Find the lines of data that contain the string "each", then list them.

START Data

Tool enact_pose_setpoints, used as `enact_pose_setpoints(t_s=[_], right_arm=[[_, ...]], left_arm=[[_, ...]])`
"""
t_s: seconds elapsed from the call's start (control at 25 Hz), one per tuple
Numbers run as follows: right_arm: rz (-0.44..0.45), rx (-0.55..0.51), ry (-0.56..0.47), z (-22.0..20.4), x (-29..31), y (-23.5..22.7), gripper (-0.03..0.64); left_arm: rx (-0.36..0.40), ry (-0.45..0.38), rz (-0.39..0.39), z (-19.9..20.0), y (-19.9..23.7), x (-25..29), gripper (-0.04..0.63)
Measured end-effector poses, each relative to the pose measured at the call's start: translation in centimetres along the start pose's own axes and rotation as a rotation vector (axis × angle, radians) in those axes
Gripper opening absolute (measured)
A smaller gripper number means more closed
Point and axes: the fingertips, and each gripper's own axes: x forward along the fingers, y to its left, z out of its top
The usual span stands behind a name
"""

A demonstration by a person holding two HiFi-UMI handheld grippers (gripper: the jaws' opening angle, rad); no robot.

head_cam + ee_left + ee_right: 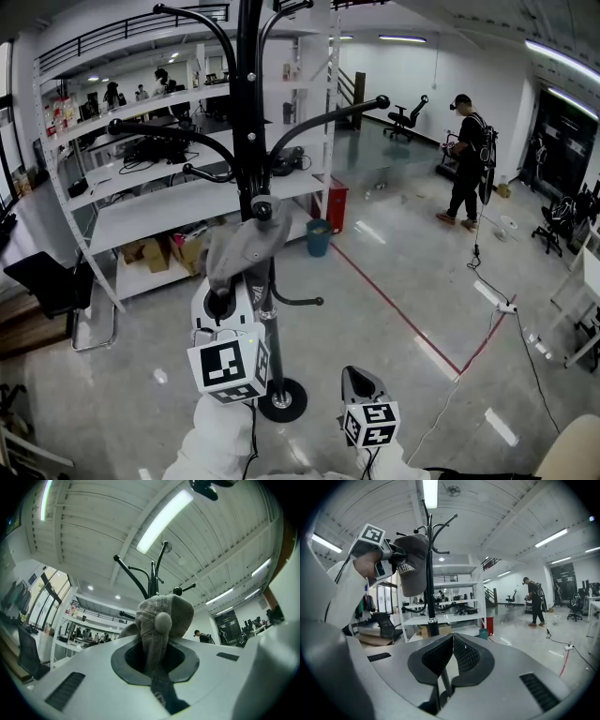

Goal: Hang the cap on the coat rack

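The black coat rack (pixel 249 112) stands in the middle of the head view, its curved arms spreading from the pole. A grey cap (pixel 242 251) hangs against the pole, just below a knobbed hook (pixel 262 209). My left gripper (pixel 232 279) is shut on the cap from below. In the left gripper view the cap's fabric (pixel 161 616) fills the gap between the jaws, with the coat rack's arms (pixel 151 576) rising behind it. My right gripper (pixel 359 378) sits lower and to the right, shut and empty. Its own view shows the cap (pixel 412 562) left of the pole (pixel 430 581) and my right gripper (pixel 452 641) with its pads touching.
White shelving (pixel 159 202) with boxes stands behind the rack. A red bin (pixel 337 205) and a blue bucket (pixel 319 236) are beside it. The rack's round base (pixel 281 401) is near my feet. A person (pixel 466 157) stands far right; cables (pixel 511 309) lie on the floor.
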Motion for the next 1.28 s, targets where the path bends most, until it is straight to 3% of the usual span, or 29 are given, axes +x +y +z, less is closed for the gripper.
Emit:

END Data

**Exercise response:**
Measured end-effector poses, each relative to the pose measured at the call's start: translation in centimetres along the start pose's own axes and rotation as a rotation vector (axis × angle, radians) in those axes
Point and axes: the fingertips, and each gripper's own axes: x forward along the fingers, y to its left, z out of its top

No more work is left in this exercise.